There are a few different things that can be insured in an art business: the art, the studio, liability for other people’s interactions in the studio, and liability for other people’s interactions with the art.
If you are insuring the art, you are doing so to protect yourself if the work gets damaged. This may be important while the work is in transport, while it’s showing in an exhibit or shop, or even while it’s inside your studio (accidents happen!).
You can easily purchase insurance for the art while it’s being shipped from the same place you get the art shipped. It’s usually fairly inexpensive to cover a large value and some companies, like UPS, have free insurance up to a certain value which could be useful for smaller works.
When you want to insure the art while it’s showing or in your studio, you should research art insurance to find a few options. There aren’t a ton of companies doing this because many artists forgo the extra expense. But a few popular names are Fractured Atlas, Brower Insurance, and the ACT Insurance Program from Veracity Insurance Solutions.
If you are insuring your studio space, either your separate workspace inside your home dedicated to your business or an outside studio space, you are protecting the building and everything inside it from things like fire or theft. Most of the time, your studio is fine. But if you were to have a fire, how much would you lose in finished pieces, materials, equipment and tools, and even the cleanup process?
It might be worth the expense.
If you ever have visitors in your studio space, then you should strongly consider liability insurance for the property. This is hugely important because you can be in a lot of financial and legal trouble if someone were to get hurt while in your studio.

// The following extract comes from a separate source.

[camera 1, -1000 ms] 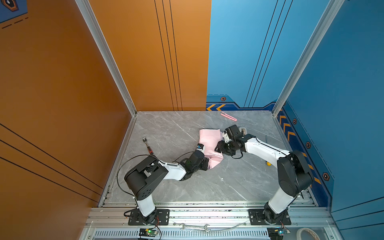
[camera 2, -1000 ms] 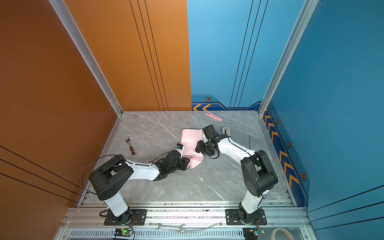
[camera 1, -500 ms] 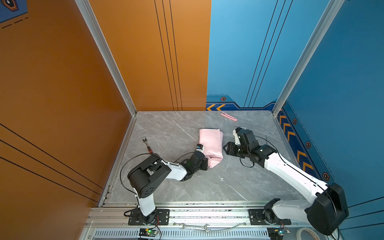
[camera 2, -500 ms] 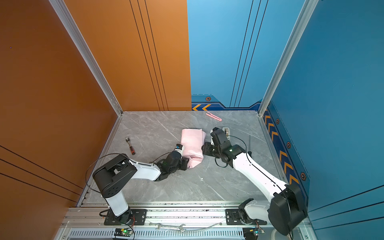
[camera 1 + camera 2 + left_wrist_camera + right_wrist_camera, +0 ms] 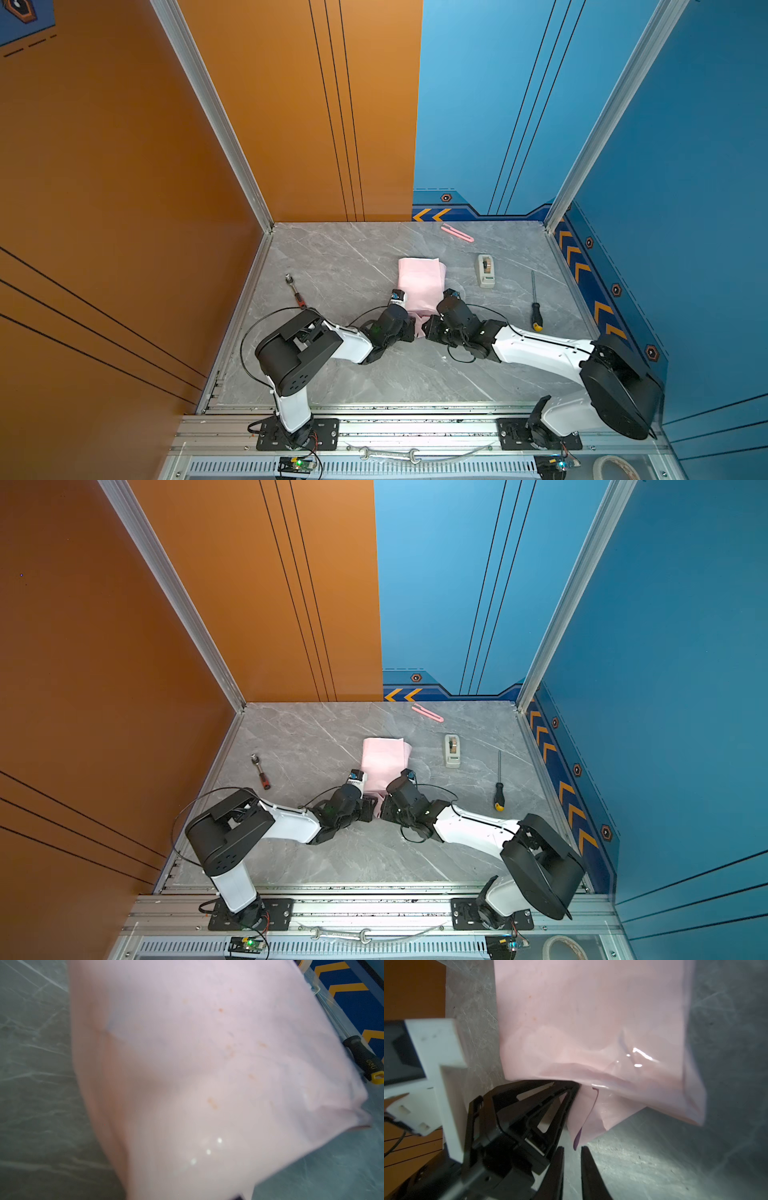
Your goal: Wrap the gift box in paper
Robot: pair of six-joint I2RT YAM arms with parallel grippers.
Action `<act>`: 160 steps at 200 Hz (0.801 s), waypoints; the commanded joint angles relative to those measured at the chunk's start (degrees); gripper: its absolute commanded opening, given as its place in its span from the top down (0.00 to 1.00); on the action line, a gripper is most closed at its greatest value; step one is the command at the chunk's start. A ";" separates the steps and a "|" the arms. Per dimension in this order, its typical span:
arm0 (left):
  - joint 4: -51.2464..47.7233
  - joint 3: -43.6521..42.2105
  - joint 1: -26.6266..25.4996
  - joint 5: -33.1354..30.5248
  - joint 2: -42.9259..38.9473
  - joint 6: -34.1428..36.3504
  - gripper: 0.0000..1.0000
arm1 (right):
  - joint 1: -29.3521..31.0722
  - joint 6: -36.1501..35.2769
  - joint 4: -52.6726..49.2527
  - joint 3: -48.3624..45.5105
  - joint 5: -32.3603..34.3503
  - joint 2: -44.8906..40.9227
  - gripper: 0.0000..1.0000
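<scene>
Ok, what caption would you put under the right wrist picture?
The right tool straddles a loose corner of the pink paper; the left tool touches its folded edge.

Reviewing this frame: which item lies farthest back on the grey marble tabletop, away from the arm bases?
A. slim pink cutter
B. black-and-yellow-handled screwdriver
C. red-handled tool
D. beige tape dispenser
A: in both top views the slim pink cutter lies farthest back on the grey marble tabletop, behind the beige tape dispenser, the black-and-yellow-handled screwdriver and the red-handled tool.
</scene>
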 commanded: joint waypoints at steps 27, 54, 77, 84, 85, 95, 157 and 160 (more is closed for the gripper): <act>0.76 -0.72 0.46 0.77 0.38 -0.17 0.68 | 0.41 2.27 7.23 -0.33 3.02 4.46 0.82; 0.85 -0.37 0.62 1.41 0.41 -0.12 0.67 | 0.35 2.51 9.04 -0.51 2.19 7.47 0.82; 1.02 -0.32 0.82 1.82 0.29 -0.04 0.67 | 0.31 2.88 10.50 -0.41 1.44 9.66 0.84; 1.11 -0.33 0.83 2.07 0.24 0.04 0.66 | 0.31 2.88 10.33 -0.41 1.71 10.02 0.85; 1.11 -0.34 0.84 2.09 0.18 0.05 0.66 | 0.27 2.88 10.29 -0.41 1.77 10.01 0.85; 1.12 -0.37 1.01 2.41 -0.01 0.01 0.66 | 0.11 2.80 9.90 -0.40 2.08 10.24 0.86; 1.20 -3.50 1.97 4.62 -6.56 -0.25 0.60 | -1.48 3.33 5.92 -0.18 1.67 12.28 0.91; 1.20 -3.85 2.14 4.77 -6.97 -0.33 0.59 | -1.56 3.29 5.93 -0.16 1.73 12.22 0.91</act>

Some laws may even require you to have liability insurance depending on where your studio is located.
If you teach out of your studio, you are almost certainly required to have liability insurance or to have your students sign contracts waiving your liability. (Definitely consult with a legal professional before using a contract. Your homemade contract may be missing key language that would ensure your protection.)

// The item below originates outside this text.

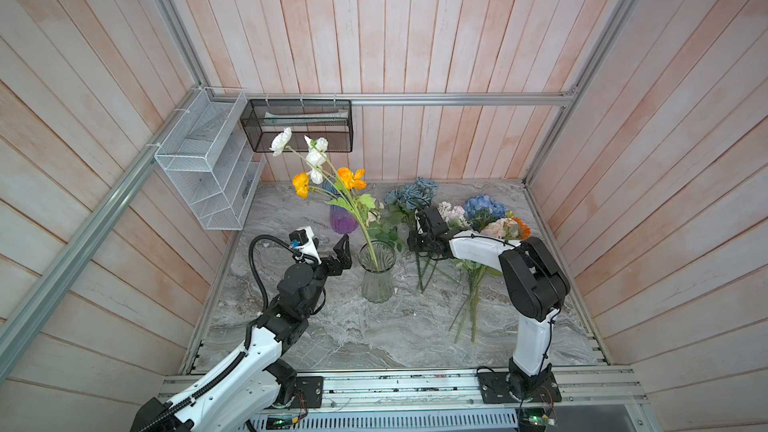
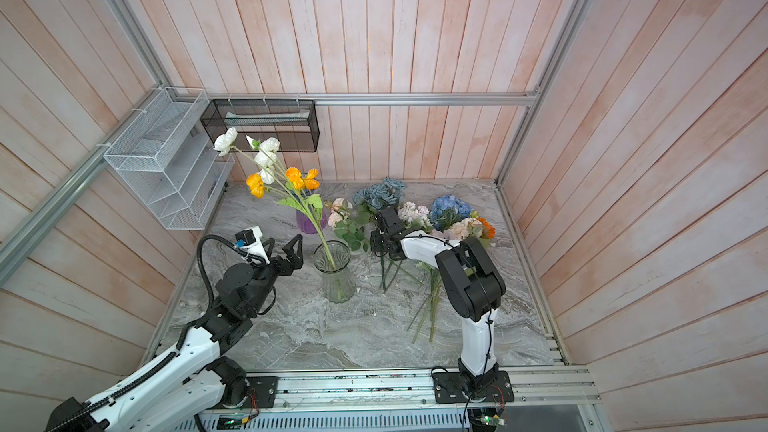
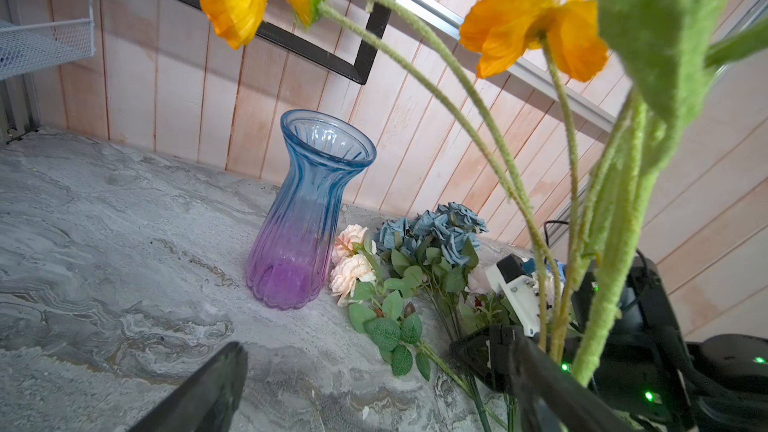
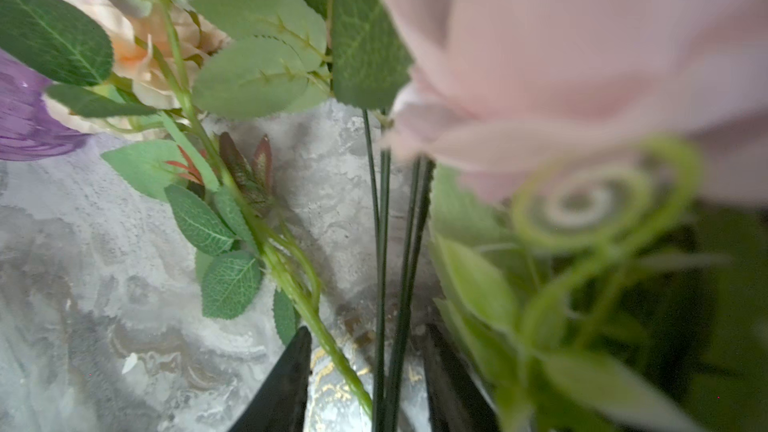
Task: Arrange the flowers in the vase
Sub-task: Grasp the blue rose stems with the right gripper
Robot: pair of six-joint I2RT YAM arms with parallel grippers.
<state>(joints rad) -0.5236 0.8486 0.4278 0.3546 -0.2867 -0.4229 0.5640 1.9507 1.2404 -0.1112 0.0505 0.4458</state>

Liability insurance for your art is the least likely type of insurance for you to need. This insurance typically protects you from a customer getting sick or injured as a result of owning your art. So perhaps you used toxic paint or your customer had an allergic reaction to one of your materials. It’s very uncommon and if you state the materials at the time of purchase it would usually be considered the customer’s fault if something were to happen. But if you frequently work with materials that could cause problems, this is something to look into.
A last note for you if you think you’re covered – make sure you check your policies thoroughly.

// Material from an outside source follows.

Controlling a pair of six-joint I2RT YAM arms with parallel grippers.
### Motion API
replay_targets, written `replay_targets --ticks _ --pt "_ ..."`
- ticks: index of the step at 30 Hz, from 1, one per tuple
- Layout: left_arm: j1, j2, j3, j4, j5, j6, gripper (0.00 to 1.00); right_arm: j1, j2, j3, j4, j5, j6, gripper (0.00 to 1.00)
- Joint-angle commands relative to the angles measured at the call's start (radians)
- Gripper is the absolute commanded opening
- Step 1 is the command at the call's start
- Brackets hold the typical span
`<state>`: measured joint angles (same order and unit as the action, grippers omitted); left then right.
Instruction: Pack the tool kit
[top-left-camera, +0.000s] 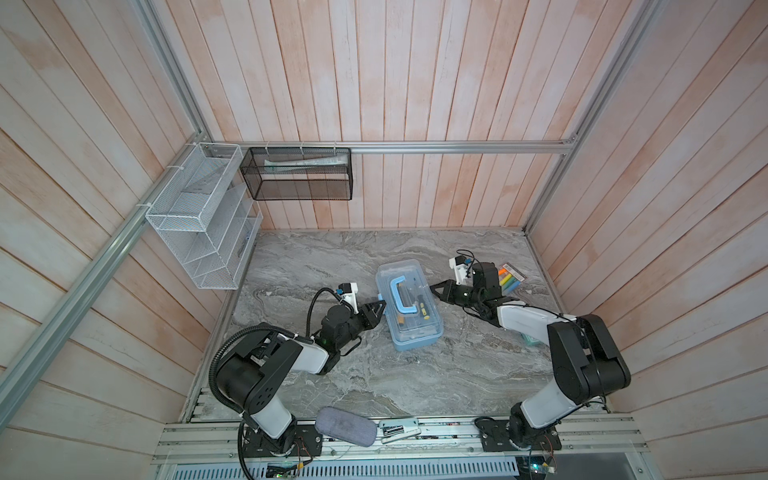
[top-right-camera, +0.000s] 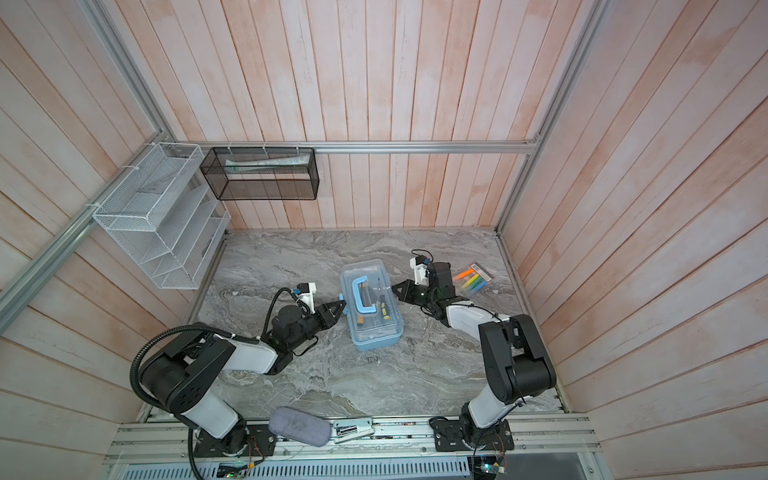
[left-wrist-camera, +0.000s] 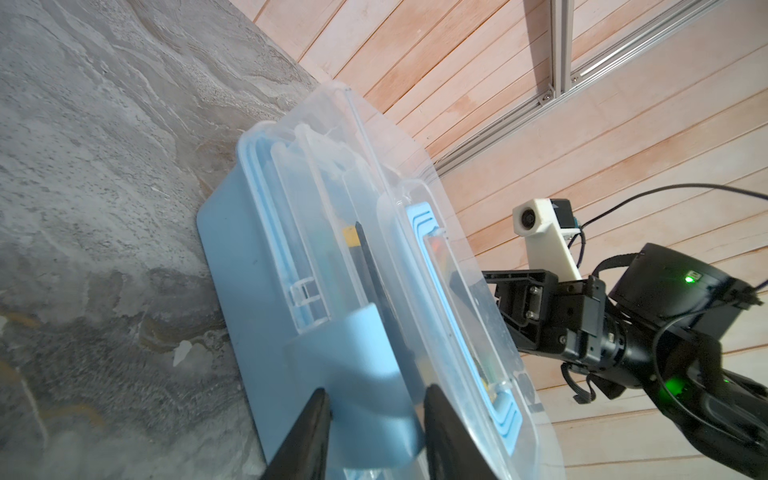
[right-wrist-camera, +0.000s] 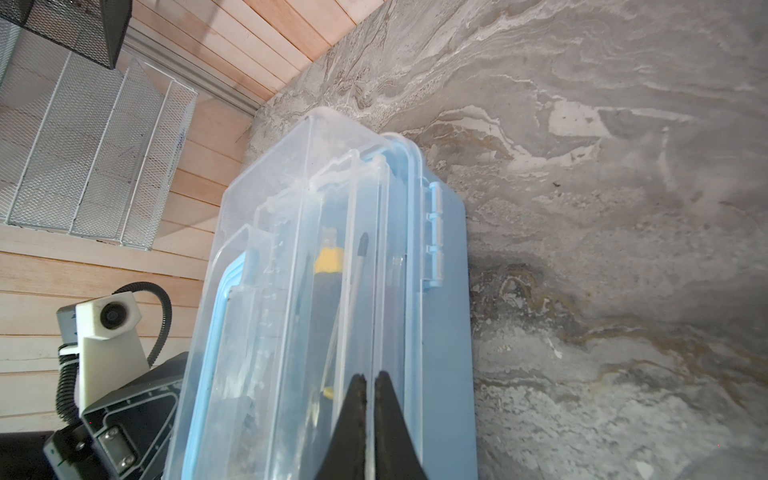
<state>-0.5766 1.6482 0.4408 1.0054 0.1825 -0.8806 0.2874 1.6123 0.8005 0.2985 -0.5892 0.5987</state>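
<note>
The tool kit (top-left-camera: 415, 332) (top-right-camera: 376, 334), a light-blue box with its clear lid down and blue handle (top-left-camera: 401, 296) on top, lies mid-table. Yellow-and-black tools (right-wrist-camera: 328, 270) show through the lid. My left gripper (top-left-camera: 380, 304) (top-right-camera: 343, 305) is at the box's left side. In the left wrist view its jaws (left-wrist-camera: 376, 390) close on the blue latch (left-wrist-camera: 357, 374), which fills the gap between them. My right gripper (top-left-camera: 432, 287) (top-right-camera: 394, 286) is shut, its tips (right-wrist-camera: 370, 376) against the lid's right side, near the hinges (right-wrist-camera: 434, 237).
A pack of coloured markers (top-left-camera: 511, 279) lies behind my right arm. A grey fabric pouch (top-left-camera: 345, 426) and a small white device (top-left-camera: 399, 430) sit at the front edge. A white wire rack (top-left-camera: 203, 224) and a black mesh basket (top-left-camera: 299, 174) hang at the back left.
</note>
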Motion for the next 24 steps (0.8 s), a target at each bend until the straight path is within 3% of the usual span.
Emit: replay_targets --ticks 1,5,24 --pt "-0.001 0.019 -0.012 0.035 0.011 0.0 0.39 0.021 0.022 0.0 -0.005 -0.052 -0.011 0.08" --pt "0.002 0.03 -0.008 0.047 0.026 -0.011 0.44 0.021 0.025 0.001 -0.005 -0.053 -0.013 0.08" --pt "0.024 0.022 -0.007 0.075 0.059 -0.044 0.44 0.021 0.039 0.006 -0.005 -0.06 -0.014 0.07"
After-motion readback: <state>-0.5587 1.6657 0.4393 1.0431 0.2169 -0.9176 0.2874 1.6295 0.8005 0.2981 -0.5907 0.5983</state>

Typically personal insurance policies like your homeowner’s insurance isn’t going to cover anything business-related. And most insurance policies do not cover floods so if your studio space is at risk of a flood and you keep art low to the ground, you may not be covered. Make sure you’re aware of what your insurance policies cover and if you’re concerned about something they don’t cover, consider getting extra insurance.
And don’t forget to save copies of what you can ahead of time, just in case. Backup your computer regularly and make sure you have high-quality digital images of all your work should the original be destroyed but you still want to make prints or license the artwork.